---------- Information supplied
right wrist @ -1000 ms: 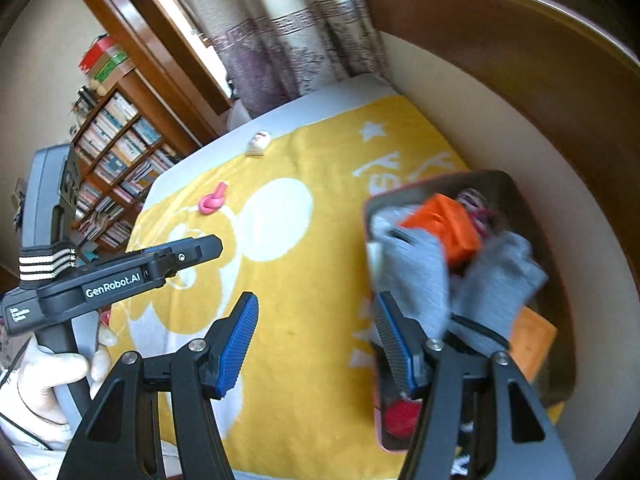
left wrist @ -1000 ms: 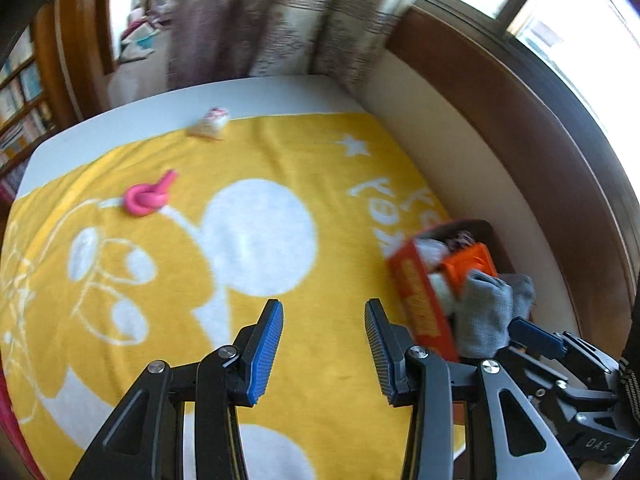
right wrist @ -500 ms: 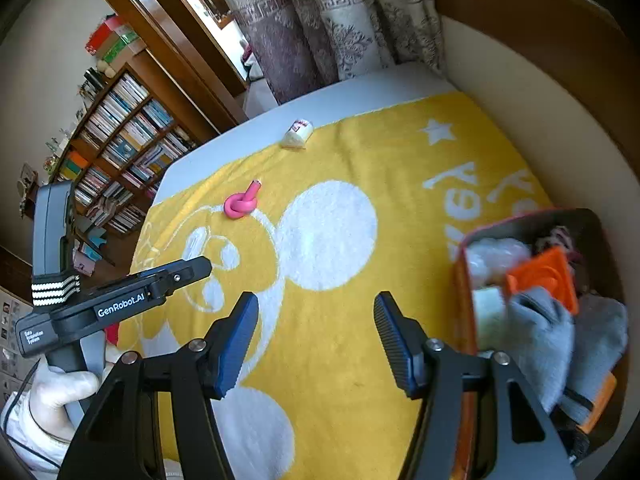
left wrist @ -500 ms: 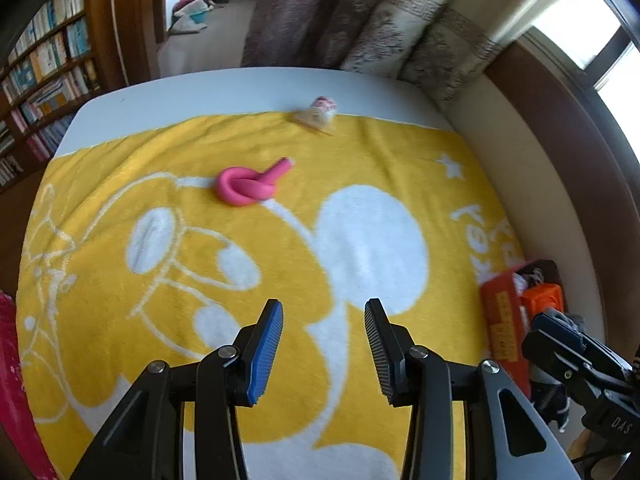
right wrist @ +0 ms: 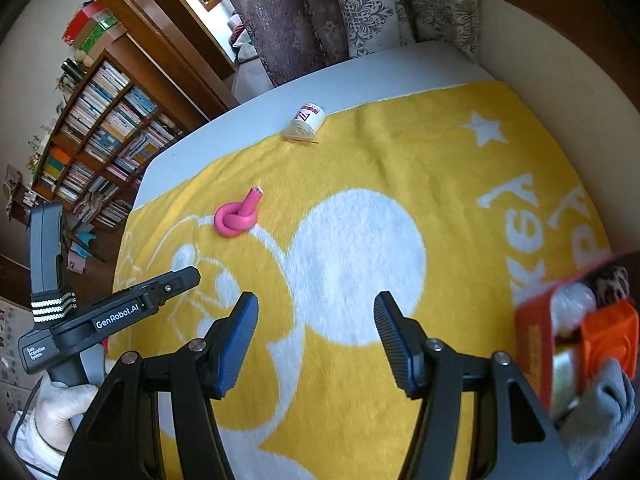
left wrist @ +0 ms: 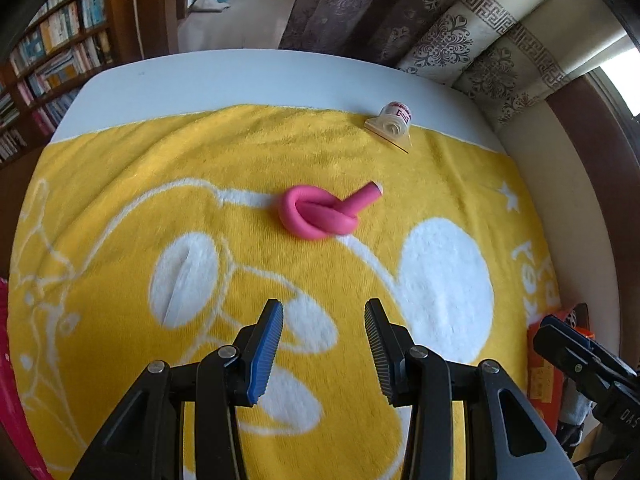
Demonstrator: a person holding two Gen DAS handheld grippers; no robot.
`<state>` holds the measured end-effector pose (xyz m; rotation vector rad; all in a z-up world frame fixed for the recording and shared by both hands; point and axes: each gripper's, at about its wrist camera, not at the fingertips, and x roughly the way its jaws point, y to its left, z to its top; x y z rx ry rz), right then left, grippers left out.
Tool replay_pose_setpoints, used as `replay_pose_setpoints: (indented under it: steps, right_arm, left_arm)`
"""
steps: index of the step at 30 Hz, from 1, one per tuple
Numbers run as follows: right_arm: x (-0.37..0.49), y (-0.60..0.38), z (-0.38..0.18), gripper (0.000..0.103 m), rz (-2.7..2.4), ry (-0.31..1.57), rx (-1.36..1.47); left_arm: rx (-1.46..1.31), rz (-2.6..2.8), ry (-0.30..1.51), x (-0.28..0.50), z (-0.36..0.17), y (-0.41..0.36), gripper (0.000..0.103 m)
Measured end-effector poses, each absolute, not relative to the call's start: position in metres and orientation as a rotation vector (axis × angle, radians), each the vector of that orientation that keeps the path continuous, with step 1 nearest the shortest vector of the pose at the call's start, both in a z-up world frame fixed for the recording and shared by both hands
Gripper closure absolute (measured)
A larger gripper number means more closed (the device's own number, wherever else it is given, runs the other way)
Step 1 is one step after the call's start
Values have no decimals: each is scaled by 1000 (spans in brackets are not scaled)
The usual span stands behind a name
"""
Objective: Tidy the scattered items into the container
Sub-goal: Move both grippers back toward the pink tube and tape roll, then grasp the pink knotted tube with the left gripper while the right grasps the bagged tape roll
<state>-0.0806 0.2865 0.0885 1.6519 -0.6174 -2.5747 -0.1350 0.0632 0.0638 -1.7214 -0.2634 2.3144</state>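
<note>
Both cameras sit on the hand tools and look forward and down, past their own two fingers, onto a yellow blanket [left wrist: 120, 184]. The left one is close over the blanket and faces the far curtains [left wrist: 460, 36]. The right one looks from the near right side, slanting toward the far left, where the bookshelf [right wrist: 100, 136] stands. Both views share the pink knot [left wrist: 320, 212] [right wrist: 236, 216], the small white packet [left wrist: 394, 124] [right wrist: 306, 122] at the far edge, and the orange box [left wrist: 540, 364] [right wrist: 536, 340] on the right.
</note>
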Motion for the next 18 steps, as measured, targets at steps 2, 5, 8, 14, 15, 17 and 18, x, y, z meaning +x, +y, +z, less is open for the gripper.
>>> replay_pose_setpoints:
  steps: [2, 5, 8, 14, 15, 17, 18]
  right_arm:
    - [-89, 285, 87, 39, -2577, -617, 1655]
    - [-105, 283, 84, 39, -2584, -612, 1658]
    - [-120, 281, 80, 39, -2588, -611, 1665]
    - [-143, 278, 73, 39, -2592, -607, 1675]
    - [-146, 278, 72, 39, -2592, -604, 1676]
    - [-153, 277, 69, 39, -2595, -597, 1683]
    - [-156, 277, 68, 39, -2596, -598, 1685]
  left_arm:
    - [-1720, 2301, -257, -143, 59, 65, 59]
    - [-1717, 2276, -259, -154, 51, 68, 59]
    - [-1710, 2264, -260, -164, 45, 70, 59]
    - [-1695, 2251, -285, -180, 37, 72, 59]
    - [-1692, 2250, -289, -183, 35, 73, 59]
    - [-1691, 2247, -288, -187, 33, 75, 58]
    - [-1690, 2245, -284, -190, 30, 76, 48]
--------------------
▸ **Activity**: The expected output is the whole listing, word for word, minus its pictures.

▸ **Task response**:
right wrist @ -1000 ms: 
left wrist @ -1000 ms: 
right wrist @ -500 ms: 
left wrist @ -500 ms: 
right wrist @ +0 ms: 
left wrist @ +0 ms: 
Demonstrator: a person holding two Gen DAS handheld grippers; no robot.
`<state>` holds the measured end-effector pose (xyz m; rotation vector rad; all in a z-up world frame fixed for the recording and shared by both hands; point and axes: each gripper's, at about its wrist camera, not at the fingertips, and x roughly the way its jaws point, y to its left, z to its top; x y z rx ry rz), right then left, grippers left out.
Tool replay_pose_setpoints, used as `replay_pose_setpoints: (indented under it: steps, right_arm, left_arm)`
"""
steps: index of the step at 30 Hz, from 1, one per tuple
Numbers run as follows: right_arm: x (-0.37..0.49), y (-0.60..0.38), z (-0.38..0.18), gripper (0.000..0.103 m), rz (-2.7..2.4), ry (-0.31..1.57), rx (-1.36..1.47); left_arm: rx (-1.46..1.31), rz (-2.6..2.8), ry (-0.30..1.51), x (-0.28..0.50), z (-0.36..0.17), y (-0.41..0.36), gripper (0.000..0.103 m)
Measured end-effector poses, each absolute, not relative to the call's start: position in metres and orientation as a rotation vector (axis × angle, radians), each the vector of that orientation that keeps the path continuous, with step 1 nearest the shortest vector of the pose at the call's start, both in a z-up world frame fixed for the recording and shared by both hands
Gripper closure absolute (measured)
A larger gripper number means more closed (the device's own number, wherever else it is given, runs the other way)
Step 1 is one step after the call's start
Values have no decimals: each is scaled by 1000 (spans in brackets are not scaled)
The usual span stands behind a name
"""
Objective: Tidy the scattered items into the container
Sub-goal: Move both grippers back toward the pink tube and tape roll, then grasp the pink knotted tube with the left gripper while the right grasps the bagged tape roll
<state>-0.0806 0.2865 0.0885 1.6519 -0.6174 -2.5747 -0.1350 0.0632 0.0638 -1.7214 -0.2634 2.3144</state>
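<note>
Both cameras sit on the hand tools and look forward and down, past their own two fingers, onto a yellow blanket [left wrist: 120, 184]. The left one is close over the blanket and faces the far curtains [left wrist: 460, 36]. The right one looks from the near right side, slanting toward the far left, where the bookshelf [right wrist: 100, 136] stands. Both views share the pink knot [left wrist: 320, 212] [right wrist: 236, 216], the small white packet [left wrist: 394, 124] [right wrist: 306, 122] at the far edge, and the orange box [left wrist: 540, 364] [right wrist: 536, 340] on the right.
</note>
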Motion for the next 18 steps, as measured, targets at steps 2, 5, 8, 14, 15, 17 and 18, x, y, z meaning +x, +y, +z, less is open for the gripper.
>>> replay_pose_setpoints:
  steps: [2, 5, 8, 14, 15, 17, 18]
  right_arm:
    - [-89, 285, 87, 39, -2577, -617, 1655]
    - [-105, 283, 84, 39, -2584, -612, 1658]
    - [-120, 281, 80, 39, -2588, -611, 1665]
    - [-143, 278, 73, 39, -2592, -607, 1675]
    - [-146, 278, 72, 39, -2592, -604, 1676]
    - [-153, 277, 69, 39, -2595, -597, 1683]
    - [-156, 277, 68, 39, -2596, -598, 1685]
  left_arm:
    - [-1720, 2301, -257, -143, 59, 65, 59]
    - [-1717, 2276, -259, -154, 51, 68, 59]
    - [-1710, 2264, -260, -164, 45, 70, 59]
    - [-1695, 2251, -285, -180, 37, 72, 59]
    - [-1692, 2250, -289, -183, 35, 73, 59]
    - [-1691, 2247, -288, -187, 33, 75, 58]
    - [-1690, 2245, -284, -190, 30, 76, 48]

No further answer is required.